• _Exercise data_
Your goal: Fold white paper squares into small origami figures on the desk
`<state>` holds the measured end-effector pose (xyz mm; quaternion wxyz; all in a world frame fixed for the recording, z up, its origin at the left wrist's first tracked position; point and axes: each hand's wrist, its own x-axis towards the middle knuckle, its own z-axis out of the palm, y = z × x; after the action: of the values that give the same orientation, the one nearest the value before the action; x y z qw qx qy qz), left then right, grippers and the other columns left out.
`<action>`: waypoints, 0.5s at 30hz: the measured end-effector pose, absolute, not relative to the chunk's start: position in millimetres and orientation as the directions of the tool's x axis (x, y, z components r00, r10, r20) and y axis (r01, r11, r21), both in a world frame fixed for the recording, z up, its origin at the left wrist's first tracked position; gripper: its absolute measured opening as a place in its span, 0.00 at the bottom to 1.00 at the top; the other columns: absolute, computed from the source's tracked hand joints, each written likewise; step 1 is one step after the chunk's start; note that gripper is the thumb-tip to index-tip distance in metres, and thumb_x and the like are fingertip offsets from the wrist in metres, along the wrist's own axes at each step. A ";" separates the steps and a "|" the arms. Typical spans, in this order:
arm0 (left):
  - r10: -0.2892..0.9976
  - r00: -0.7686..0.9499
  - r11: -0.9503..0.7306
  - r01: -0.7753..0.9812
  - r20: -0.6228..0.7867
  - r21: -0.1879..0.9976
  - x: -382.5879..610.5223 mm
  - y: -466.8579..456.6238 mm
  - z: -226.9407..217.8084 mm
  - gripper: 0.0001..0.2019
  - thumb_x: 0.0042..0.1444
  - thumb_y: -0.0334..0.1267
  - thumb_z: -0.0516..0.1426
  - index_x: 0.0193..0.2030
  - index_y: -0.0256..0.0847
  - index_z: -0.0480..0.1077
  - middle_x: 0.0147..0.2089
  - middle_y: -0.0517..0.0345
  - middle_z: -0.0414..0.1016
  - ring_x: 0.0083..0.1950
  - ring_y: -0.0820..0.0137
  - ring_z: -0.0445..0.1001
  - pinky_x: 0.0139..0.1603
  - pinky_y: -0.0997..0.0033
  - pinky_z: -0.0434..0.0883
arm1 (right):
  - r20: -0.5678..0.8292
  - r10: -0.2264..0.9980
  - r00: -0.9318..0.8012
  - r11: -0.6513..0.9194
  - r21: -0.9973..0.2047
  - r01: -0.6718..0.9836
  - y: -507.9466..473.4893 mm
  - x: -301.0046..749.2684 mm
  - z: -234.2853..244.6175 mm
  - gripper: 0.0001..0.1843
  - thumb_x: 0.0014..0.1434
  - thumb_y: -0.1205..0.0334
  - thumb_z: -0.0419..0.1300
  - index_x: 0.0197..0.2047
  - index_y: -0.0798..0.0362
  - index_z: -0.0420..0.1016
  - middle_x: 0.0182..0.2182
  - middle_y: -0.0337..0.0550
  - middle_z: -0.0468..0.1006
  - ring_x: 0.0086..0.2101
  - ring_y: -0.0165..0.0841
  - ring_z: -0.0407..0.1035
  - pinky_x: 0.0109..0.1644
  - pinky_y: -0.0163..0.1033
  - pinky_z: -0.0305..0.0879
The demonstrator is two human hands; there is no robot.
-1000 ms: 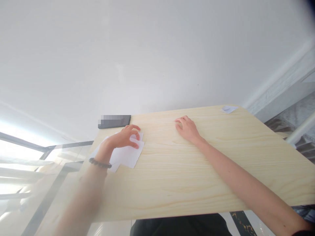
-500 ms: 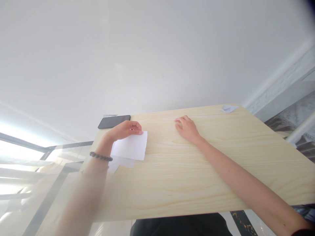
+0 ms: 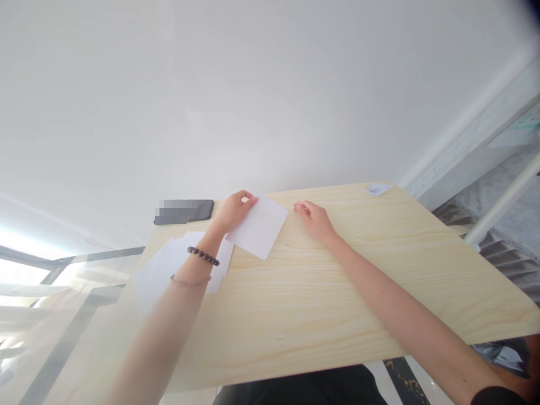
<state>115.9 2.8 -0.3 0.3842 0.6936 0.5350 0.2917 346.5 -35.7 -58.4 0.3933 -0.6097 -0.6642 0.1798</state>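
Note:
My left hand (image 3: 237,211) pinches a square white sheet of paper (image 3: 261,228) by its upper left edge, thumb on top. The sheet is tilted, one corner pointing toward me, over the middle-left of the wooden table. Beneath my left wrist, several more white sheets (image 3: 162,264) lie spread and overlapping, partly hidden by the forearm. To the right of the held paper, a small gap away, my right hand (image 3: 314,219) is near the tabletop with its fingers curled in toward the thumb. Nothing shows between those fingers.
A black phone (image 3: 206,210) lies at the table's far left corner, partly pixelated. A small folded white paper (image 3: 377,189) sits at the far right corner. The light wooden table (image 3: 337,315) meets a white wall (image 3: 270,101) at the back.
My left hand has moved right with one sheet, away from the other papers, and the sheet has turned. My right hand's fingers have curled in more. The camera view has shifted slightly.

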 end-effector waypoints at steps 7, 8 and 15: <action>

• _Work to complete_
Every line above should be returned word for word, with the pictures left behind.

• _Solution below_
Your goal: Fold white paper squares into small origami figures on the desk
`<state>` holds the measured end-effector pose (xyz mm; quaternion wxyz; all in a world frame fixed for the recording, z up, its origin at the left wrist's first tracked position; point and axes: each hand's wrist, its own x-axis towards the middle knuckle, its own z-axis out of the palm, y = z × x; after the action: of the values that give the same orientation, the one nearest the value before the action; x y z qw qx qy qz), left then right, grippers and the other columns left out.
`<action>`: waypoints, 0.5s at 30hz: the measured end-effector pose, absolute, not relative to the chunk's start: position in millimetres and orientation as the directions of the tool's x axis (x, y, z components r00, r10, r20) and y axis (r01, r11, r21), both in a world frame fixed for the recording, z up, its origin at the left wrist's first tracked position; gripper: its absolute measured opening as a place in its span, 0.00 at the bottom to 1.00 at the top; the other columns: absolute, computed from the source's tracked hand joints, each written likewise; step 1 is one step after the chunk's start; note that gripper is the thumb-tip to index-tip distance in metres, and thumb_x and the like are fingertip offsets from the wrist in metres, along the wrist's own axes at each step. A ";" separates the steps and a "|" the arms. Typical spans, in this order:
arm0 (left):
  - r10: -0.2892..0.9976
  - r00: -0.7686..0.9499
  - r11: -0.9503..0.7306
  - r01: -0.7753..0.9812
  - r20: -0.6228..0.7867
  - r21: -0.1879..0.9976
  - x: -382.5879..610.5223 mm
  - y: -466.8579..456.6238 mm
  - z: -226.9407..217.8084 mm
  - gripper: 0.0001..0.2019
  - thumb_x: 0.0042..0.1444
  - thumb_y: -0.0334..0.1267
  - thumb_z: -0.0516..0.1426
  - index_x: 0.0193..0.2030
  - index_y: -0.0256..0.0847
  - index_z: -0.0480..0.1077
  - middle_x: 0.0147..0.2089
  - middle_y: -0.0517..0.0345
  - middle_z: -0.0414..0.1016
  - ring_x: 0.0083..0.1950
  - ring_y: -0.0820..0.0137
  - ring_z: -0.0445..0.1001
  - pinky_x: 0.0139..0.1603
  - pinky_y: -0.0997..0.0033
  - pinky_z: -0.0434..0.0883
arm1 (right):
  - r20: -0.5678..0.8292
  - r10: -0.2264..0.9980
  - r00: -0.9318..0.8012
  - r11: -0.6513..0.9194
  - r21: -0.9973..0.2047
  - r01: -0.6718..0.9836
  - y: -507.9466..473.4893 mm
  - x: -301.0046..749.2684 mm
  - z: -234.2853..244.6175 mm
  - gripper: 0.0001..0.1843
  - thumb_x: 0.0014..0.1434
  - thumb_y: -0.1205..0.0334
  - thumb_z: -0.0419..0.1300
  - index_x: 0.0197..0.2047
  - index_y: -0.0798..0.0362
  - index_z: -0.0420..0.1016
  - middle_x: 0.0182..0.2182
  - middle_y: -0.0337..0.0550
  - middle_z: -0.0468..0.1006
  - ring_x: 0.0086..0.2101
  - ring_y: -0.0165..0.0841
  - ring_z: -0.0407..0.1035
  - pinky_x: 0.0109..0.1644
  - pinky_y: -0.0163..0.1033
  - pinky_z: -0.0305..0.0879
The demonstrator is two human hands; there is no robot.
-1000 ms: 
-500 ms: 
+0 ms: 
<state>115.9 2.8 -0.3 0.3842 0.6936 0.5350 0.2917 346.5 -35.7 -58.4 0.3933 -0.6097 -0.6642 0.1798</state>
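Note:
My left hand (image 3: 237,211) pinches a square white sheet of paper (image 3: 261,228) by its upper left edge, thumb on top. The sheet is tilted, one corner pointing toward me, over the middle-left of the wooden table. Beneath my left wrist, several more white sheets (image 3: 162,264) lie spread and overlapping, partly hidden by the forearm. To the right of the held paper, a small gap away, my right hand (image 3: 314,219) is near the tabletop with its fingers curled in toward the thumb. Nothing shows between those fingers.
A black phone (image 3: 206,210) lies at the table's far left corner, partly pixelated. A small folded white paper (image 3: 377,189) sits at the far right corner. The light wooden table (image 3: 337,315) meets a white wall (image 3: 270,101) at the back.
My left hand has moved right with one sheet, away from the other papers, and the sheet has turned. My right hand's fingers have curled in more. The camera view has shifted slightly.
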
 end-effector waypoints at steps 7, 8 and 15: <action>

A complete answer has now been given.